Instagram is our largest channel. Twitter and Facebook are just not as engaged anymore. I just use Buffer, which is a Chrome plug-in, to schedule posts on Facebook. At first I made a lot of connections through Twitter with educators and doctors. We are not necessarily getting readers from it, though we do get a number of retweets, but we are definitely getting collaborators from it. For Instagram, I try to do collaborations with other brands so we can reach each other’s followers. I also try to leverage Instagram stories more because that’s how people get content now. I try to put informational content on Instagram stories and not rely on someone to check the link in bio.

A Snapshot of Tabú's Instagram (@talk.tabu)

A Snapshot of Tabú's Instagram (@talk.tabu)


How did you learn everything? 

I looked up things online. I clicked around and played around. I talked to a ton of people. You need to know your strengths and weaknesses. People are willing to help in general, but they don’t know how to help you if you don’t tell them. I admit my weaknesses and ask for help.

What was your biggest challenge when you first started?

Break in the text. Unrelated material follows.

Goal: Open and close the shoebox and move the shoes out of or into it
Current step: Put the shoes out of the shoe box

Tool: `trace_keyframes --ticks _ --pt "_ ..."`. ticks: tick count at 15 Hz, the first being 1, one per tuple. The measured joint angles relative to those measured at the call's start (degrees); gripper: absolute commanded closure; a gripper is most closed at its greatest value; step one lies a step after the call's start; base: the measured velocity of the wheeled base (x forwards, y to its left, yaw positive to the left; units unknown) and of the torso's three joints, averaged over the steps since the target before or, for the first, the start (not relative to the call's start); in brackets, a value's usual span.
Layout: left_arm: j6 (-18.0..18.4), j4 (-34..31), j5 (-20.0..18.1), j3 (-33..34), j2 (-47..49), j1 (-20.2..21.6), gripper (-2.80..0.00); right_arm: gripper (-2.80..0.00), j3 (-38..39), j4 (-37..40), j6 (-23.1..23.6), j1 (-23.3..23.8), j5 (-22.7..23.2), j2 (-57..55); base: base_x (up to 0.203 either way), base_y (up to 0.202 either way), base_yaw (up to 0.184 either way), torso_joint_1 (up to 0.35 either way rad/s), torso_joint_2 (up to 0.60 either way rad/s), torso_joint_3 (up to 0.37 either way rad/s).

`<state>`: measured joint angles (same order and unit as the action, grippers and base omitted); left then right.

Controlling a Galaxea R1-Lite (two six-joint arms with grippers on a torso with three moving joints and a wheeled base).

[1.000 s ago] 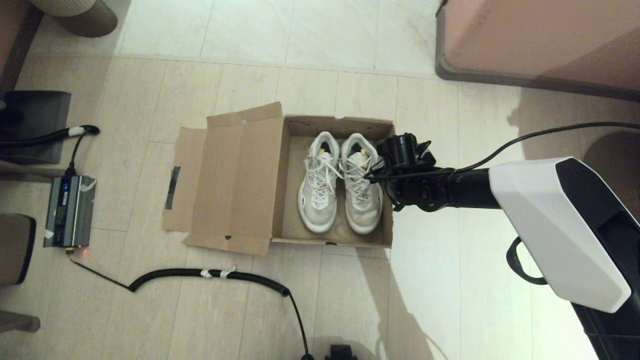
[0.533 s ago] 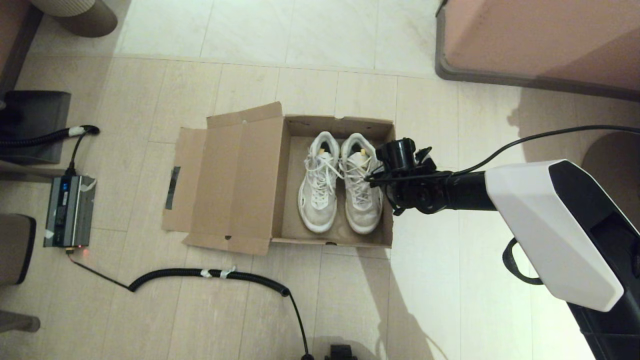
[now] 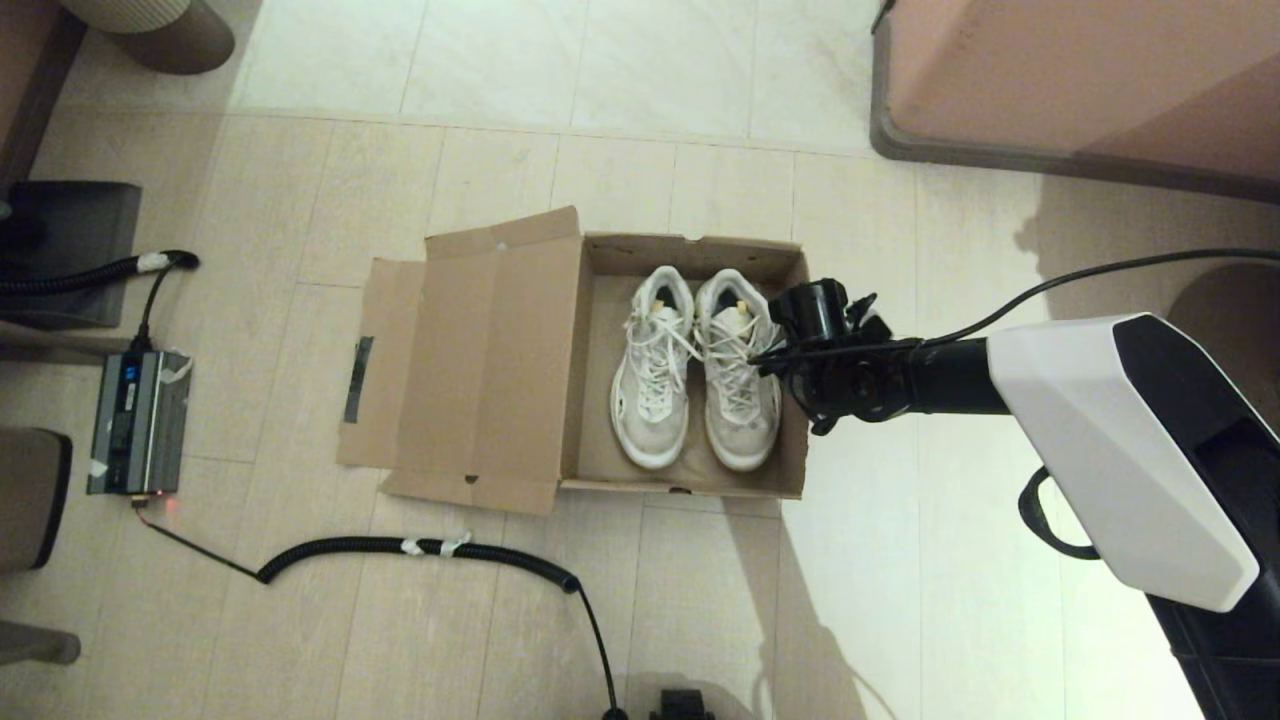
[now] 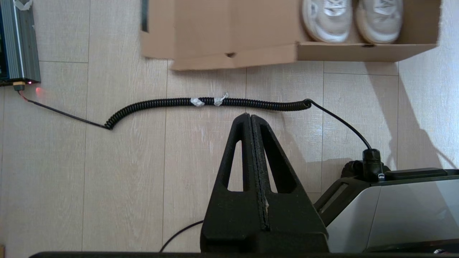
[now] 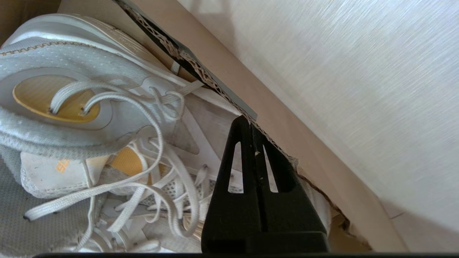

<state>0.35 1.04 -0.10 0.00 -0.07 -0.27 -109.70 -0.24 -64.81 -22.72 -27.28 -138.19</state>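
Fingers of the right gripper [image 5: 251,123] are pressed together, tips against the right-hand wall of the shoebox [image 5: 222,87]; whether they pinch the cardboard edge or only press on it, I cannot tell. Just inside that wall, beside the fingers, the shoes [image 3: 697,365] sit side by side on the box floor, laces loose and lying close under the fingertips. Beyond them, the lid [image 3: 470,365] lies folded flat on the floor [image 3: 500,620]. Down by the robot's base, the left gripper [image 4: 251,122] hangs parked with its fingers closed on nothing, well short of the box. My worry is the torn, ragged cardboard near the tips: a harder pull could rip it further or drag the whole box sideways, and a loose lace could snag on the fingers.
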Motion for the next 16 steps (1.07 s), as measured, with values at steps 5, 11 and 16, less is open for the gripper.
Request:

While we have guidelines about our brand voice, it’s harder for it to come through when we work with outside writers and brands. We just have to define what our voice is and communicate that better, so people can understand exactly what it is.

What is your biggest lesson learned as an entrepreneur?

I need to be patient and honest about what I can handle. I know we can’t be successful overnight. It takes time. I worked at a few startups in college and have had friends start companies, so I was familiar with the startup life. But you can only be so familiar with it until you are actually the founder of a company. Working for a startup is very different from starting a company, and if something goes wrong, it’s on me. I have to do a lot and constantly think about it. It takes lot of emotional and physical energy.

What is your advice for aspiring entrepreneurs?

Know what your goals are and what you are willing to sacrifice. You have to stay committed to it. Talk to other entrepreneurs that you trust. Be honest. You don’t want to sound like you don’t know what you are doing because you want people to believe in you, but at the same time you need to be honest, otherwise you can misleading and not get the help you need. It’s a balance.